It's not just the size, but the efficiency. The first car that came to mind that's street legal and in mass production is the Dodge Viper which has a lot more horses:
Viper SRT10's aluminum-block 8.3-liter V10 engine delivers a staggering 510 horsepower and 535 lb-ft of torque. That means 0 to 60 mph in less than 4 seconds, an estimated top speed of 190 mph on the test track, and completion of the signature SRT 0-100-0 mph test in just over 12 seconds. Translation: Buckle up and hold on.

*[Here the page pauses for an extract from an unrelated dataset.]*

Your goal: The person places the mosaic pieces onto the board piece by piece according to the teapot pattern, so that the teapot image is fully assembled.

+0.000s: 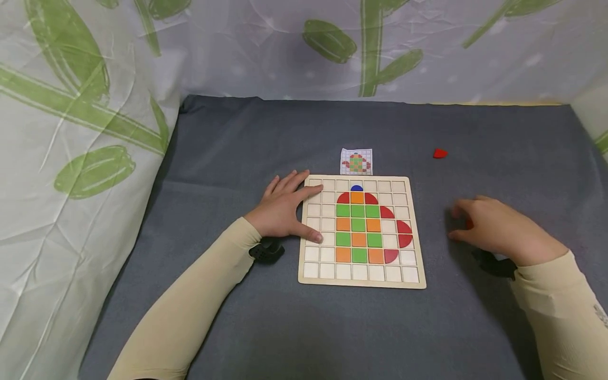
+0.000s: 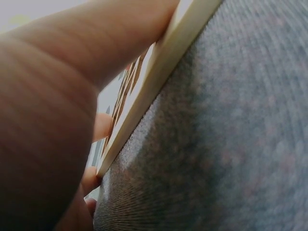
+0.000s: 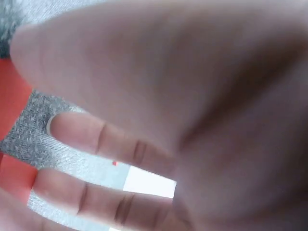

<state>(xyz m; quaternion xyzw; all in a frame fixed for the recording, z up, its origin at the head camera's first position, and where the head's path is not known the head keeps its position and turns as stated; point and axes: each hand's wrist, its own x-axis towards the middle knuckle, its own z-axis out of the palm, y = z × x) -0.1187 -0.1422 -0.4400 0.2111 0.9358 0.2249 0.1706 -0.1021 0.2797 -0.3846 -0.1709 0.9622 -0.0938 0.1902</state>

Which is much more than the 73 Trans Am 455:
For the first time since 1970, two engines were offered in the 1973 Trans Am, both displacing 455 cubic inches, in base and Super Duty versions. The engines might have offered the same displacement, but that is where the similarity ended. The base engine (coded as follows - manual WT, WW, ZZ, and, ZE and for the automatics - X7, XE, XL, XM, YA, YC, and YD) produced 50 fewer horsepower than their round ported 1972 H.O. counterpart. Horsepower was 250@4000 rpm while peak torque took a hit as well, dropping to 370 lb/ft @2800 rpm. Increased emission regulations meant a drop in the compression ratio, now down to 8.0:1. The output of oxides of nitrogen (large displacement engines are more succeptable to high levels of N0x as compression ratio's increase) were lessened with a lower compression ratio. Pontiac removed the H.O. designation from the engine, and simply badged the shaker with 455 engine calouts.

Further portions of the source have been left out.